● **Your objective**
Could you restate the data word for word?

● **Data provided**
════════════════
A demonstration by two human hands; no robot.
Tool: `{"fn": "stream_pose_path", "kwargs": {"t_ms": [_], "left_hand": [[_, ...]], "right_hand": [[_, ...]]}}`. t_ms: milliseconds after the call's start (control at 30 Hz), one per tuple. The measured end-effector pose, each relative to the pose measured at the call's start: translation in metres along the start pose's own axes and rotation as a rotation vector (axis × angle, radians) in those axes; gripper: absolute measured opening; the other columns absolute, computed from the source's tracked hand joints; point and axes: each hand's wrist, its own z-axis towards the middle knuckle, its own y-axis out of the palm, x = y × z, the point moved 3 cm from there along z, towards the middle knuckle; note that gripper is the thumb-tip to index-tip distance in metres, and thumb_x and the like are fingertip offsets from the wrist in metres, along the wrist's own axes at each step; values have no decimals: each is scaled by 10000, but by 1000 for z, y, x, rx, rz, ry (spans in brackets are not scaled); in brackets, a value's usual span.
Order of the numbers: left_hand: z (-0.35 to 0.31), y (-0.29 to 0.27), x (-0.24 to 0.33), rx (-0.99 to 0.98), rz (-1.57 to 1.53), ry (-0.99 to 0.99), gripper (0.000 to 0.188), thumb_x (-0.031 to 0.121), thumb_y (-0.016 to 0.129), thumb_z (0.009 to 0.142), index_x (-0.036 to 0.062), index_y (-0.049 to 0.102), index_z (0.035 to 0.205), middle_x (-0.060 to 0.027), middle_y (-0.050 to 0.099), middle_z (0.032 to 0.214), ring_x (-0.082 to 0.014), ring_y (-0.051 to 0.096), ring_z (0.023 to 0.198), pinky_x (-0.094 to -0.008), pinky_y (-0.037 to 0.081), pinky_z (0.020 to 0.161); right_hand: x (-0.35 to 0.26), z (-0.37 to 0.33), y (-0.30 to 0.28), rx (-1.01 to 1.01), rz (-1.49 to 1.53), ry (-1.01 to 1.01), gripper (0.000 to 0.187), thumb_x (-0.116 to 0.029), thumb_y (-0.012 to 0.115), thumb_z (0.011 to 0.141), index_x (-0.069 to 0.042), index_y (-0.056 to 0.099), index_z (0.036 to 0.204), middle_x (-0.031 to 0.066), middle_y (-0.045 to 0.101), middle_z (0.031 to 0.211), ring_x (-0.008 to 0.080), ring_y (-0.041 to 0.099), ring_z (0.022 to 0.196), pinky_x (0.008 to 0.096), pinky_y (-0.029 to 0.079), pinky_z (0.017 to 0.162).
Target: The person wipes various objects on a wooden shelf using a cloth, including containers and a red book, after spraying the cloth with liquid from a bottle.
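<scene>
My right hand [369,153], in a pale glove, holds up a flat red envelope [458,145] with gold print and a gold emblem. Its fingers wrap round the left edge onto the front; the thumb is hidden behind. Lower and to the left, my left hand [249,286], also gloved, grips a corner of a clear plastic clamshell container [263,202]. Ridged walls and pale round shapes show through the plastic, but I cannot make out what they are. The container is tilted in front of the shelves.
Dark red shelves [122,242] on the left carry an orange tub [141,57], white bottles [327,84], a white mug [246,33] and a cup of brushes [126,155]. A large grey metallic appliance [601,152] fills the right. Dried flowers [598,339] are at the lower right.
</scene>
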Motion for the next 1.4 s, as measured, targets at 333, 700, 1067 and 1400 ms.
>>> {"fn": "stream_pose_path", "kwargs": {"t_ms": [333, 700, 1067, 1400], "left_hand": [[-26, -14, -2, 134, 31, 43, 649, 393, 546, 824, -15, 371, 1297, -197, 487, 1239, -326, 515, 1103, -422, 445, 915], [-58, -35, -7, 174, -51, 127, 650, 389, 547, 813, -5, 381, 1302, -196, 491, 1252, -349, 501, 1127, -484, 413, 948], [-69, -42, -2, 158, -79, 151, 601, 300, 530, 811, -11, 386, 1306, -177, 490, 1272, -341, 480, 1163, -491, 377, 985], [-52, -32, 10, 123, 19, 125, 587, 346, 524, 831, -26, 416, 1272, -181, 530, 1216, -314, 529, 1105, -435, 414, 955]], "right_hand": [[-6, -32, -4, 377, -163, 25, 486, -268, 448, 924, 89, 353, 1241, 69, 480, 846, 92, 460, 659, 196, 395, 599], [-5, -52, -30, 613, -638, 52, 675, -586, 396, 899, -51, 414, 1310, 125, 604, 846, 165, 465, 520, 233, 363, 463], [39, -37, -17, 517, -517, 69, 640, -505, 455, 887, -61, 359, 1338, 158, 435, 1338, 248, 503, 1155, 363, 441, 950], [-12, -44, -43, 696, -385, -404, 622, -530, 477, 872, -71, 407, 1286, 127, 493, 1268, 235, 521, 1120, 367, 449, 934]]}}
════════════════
● **Solution to this task**
A demonstration by two human hands; no robot.
Tool: `{"fn": "stream_pose_path", "kwargs": {"t_ms": [_], "left_hand": [[_, ...]], "right_hand": [[_, ...]]}}`. t_ms: milliseconds after the call's start (control at 30 Hz), one per tuple. The measured end-effector pose, each relative to the pose measured at the call's start: translation in metres along the start pose's own axes and rotation as a rotation vector (axis × angle, radians) in those axes; gripper: absolute measured opening; the other columns absolute, computed from the source's tracked hand joints; point and axes: each hand's wrist, its own z-axis towards the middle knuckle, its own y-axis out of the palm, x = y × z, the point moved 3 cm from there along z, towards the middle knuckle; note that gripper is the thumb-tip to index-tip distance in metres, and thumb_x and the like are fingertip offsets from the wrist in metres, along the wrist's own axes at each step; values have no decimals: each is scaled by 10000, but by 1000 for z, y, x, rx, rz, ry (spans in brackets are not scaled); in brackets, a value's usual span.
Order of the numbers: left_hand: z (-0.35 to 0.31), y (-0.29 to 0.27), x (-0.24 to 0.33), rx (-0.99 to 0.98), rz (-1.57 to 1.53), ry (-0.99 to 0.99), gripper (0.000 to 0.188), thumb_x (-0.031 to 0.121), thumb_y (-0.016 to 0.129), thumb_z (0.009 to 0.142), index_x (-0.036 to 0.062), index_y (-0.049 to 0.102), index_z (0.035 to 0.205), middle_x (-0.060 to 0.027), middle_y (-0.050 to 0.099), middle_z (0.032 to 0.214), ring_x (-0.082 to 0.014), ring_y (-0.051 to 0.096), ring_z (0.023 to 0.198), pinky_x (-0.094 to -0.008), pinky_y (-0.037 to 0.081), pinky_z (0.020 to 0.161); right_hand: x (-0.35 to 0.26), z (-0.37 to 0.33), y (-0.30 to 0.28), rx (-1.01 to 1.01), rz (-1.49 to 1.53), ry (-1.01 to 1.01), gripper (0.000 to 0.187), thumb_x (-0.116 to 0.029), thumb_y (-0.012 to 0.115), thumb_z (0.011 to 0.141), index_x (-0.069 to 0.042), index_y (-0.056 to 0.099), index_z (0.036 to 0.204), middle_x (-0.031 to 0.066), middle_y (-0.045 to 0.101), middle_z (0.031 to 0.211), ring_x (-0.008 to 0.080), ring_y (-0.041 to 0.099), ring_z (0.022 to 0.196), pinky_x (0.008 to 0.096), pinky_y (-0.029 to 0.079), pinky_z (0.017 to 0.162).
Target: The person wipes various objects on a wooden shelf using a cloth, including containers and a red book, after spraying the cloth with liquid from a bottle.
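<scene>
My right hand [369,153], in a pale glove, holds up a flat red envelope [458,145] with gold print and a gold emblem. Its fingers wrap round the left edge onto the front; the thumb is hidden behind. Lower and to the left, my left hand [249,286], also gloved, grips a corner of a clear plastic clamshell container [263,202]. Ridged walls and pale round shapes show through the plastic, but I cannot make out what they are. The container is tilted in front of the shelves.
Dark red shelves [122,242] on the left carry an orange tub [141,57], white bottles [327,84], a white mug [246,33] and a cup of brushes [126,155]. A large grey metallic appliance [601,152] fills the right. Dried flowers [598,339] are at the lower right.
</scene>
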Motion for the next 1.4 s, as measured, targets at 333, 700, 1067 and 1400 ms.
>>> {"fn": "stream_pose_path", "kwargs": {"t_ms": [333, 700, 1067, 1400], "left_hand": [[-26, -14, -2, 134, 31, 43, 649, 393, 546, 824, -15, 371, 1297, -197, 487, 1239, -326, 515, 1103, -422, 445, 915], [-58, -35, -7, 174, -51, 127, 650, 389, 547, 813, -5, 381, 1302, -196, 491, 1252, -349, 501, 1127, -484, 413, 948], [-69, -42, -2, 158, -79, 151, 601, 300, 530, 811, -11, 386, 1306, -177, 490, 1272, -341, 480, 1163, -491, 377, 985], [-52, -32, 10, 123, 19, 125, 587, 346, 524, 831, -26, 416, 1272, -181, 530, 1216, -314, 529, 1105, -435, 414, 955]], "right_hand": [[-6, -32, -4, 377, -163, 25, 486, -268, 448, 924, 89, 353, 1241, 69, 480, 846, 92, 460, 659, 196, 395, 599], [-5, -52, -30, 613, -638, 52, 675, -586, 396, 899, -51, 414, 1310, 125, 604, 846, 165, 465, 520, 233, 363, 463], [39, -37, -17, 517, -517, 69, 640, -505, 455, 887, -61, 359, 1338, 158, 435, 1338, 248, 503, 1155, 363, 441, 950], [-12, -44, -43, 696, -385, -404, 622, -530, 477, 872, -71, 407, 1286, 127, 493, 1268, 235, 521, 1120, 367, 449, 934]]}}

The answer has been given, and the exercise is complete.